Not to say that HIV/AIDS isn't a real problem. But it's not any worse in the U.S. in 2004 than it was in the U.S. in 1989. It's a stable, contained problem.
Re:Scares them because (Score:2, Interesting)
Producing a cure would close off that avenue of income.
maybe it's time computer antivirus virus ? (Score:2, Interesting)
Re:Shouldn't Scare (Score:3, Interesting)
Not in the developed world, it didn't. It only materialized in the underdeveloped world. Ever been to Africa, especially South Africa? We're talking about a populace which, while the educated are as intelligent and advanced as anyone, is mostly composed of the uneducated and under-educated who believe superstitions and don't know science. A nontrivial percentage of people there believe that sex with a virgin will cure HIV, which has contributed a bit to South Africa being the rape capital of the world. Early last year one of the big headlines was the gang-rape of *an infant* by adult males who thought it would cure their HIV.

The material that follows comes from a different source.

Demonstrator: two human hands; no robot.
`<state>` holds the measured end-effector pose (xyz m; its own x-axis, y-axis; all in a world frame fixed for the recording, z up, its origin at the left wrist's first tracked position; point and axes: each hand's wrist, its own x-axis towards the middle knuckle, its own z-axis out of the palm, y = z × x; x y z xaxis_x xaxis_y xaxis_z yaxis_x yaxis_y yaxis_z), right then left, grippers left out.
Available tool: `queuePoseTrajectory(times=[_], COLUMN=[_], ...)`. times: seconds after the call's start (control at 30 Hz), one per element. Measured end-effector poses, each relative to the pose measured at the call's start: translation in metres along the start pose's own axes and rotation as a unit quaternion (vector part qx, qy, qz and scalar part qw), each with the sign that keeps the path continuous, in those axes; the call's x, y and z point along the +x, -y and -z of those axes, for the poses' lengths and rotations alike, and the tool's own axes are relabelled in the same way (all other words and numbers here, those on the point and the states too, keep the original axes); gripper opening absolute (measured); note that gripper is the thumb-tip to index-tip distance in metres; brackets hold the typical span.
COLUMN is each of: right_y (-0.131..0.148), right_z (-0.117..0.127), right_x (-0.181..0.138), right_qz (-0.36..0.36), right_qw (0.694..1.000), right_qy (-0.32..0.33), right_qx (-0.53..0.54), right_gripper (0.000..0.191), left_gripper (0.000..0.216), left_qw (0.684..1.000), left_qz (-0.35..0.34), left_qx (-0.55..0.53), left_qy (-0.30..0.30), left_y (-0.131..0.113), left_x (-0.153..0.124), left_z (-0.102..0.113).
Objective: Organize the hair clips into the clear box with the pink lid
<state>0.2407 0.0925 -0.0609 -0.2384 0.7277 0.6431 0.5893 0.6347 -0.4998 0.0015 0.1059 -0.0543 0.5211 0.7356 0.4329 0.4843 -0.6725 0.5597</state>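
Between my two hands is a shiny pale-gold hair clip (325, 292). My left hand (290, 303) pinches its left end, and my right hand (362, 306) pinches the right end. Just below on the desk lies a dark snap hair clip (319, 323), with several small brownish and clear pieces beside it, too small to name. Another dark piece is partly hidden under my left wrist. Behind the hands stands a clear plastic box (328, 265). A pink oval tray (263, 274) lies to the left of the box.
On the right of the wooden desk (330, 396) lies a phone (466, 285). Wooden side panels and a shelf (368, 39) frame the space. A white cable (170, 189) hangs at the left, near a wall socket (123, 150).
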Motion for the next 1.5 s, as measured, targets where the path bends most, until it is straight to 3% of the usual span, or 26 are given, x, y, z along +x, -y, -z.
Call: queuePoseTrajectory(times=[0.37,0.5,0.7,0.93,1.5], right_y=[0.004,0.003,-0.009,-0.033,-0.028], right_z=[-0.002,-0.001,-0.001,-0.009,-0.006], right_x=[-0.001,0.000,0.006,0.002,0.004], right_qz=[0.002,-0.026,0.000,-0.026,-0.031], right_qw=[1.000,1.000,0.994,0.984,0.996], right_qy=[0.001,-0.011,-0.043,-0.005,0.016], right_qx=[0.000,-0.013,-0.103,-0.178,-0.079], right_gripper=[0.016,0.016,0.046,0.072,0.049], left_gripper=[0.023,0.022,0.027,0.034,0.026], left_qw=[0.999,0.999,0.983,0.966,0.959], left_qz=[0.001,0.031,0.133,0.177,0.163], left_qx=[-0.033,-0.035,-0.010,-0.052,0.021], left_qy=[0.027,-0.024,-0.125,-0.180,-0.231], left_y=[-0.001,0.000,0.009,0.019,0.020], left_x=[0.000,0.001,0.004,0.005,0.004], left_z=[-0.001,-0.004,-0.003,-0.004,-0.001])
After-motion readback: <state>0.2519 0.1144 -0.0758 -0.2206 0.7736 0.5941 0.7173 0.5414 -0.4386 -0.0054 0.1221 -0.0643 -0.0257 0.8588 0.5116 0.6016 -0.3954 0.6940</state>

It's a matter of education and availability of condoms at affordable prices, not racism. We are handed 12 years of solid (mostly) schooling, and have condoms available at the corner store for about the cost of lunch money. They are not given such a solid and extended (and largely required) schooling, and are more financially strapped. It isn't racism to point out that HIV is not an epidemic among heterosexuals in the U.S., or most of the rest of the West. You're the one who brought up Africa, not the parent poster, but since you did it must be pointed out that it's a very different world there--there are clear reasons culturally, economically, and otherwise why we have escaped a heterosexual AIDS crisis and they haven't.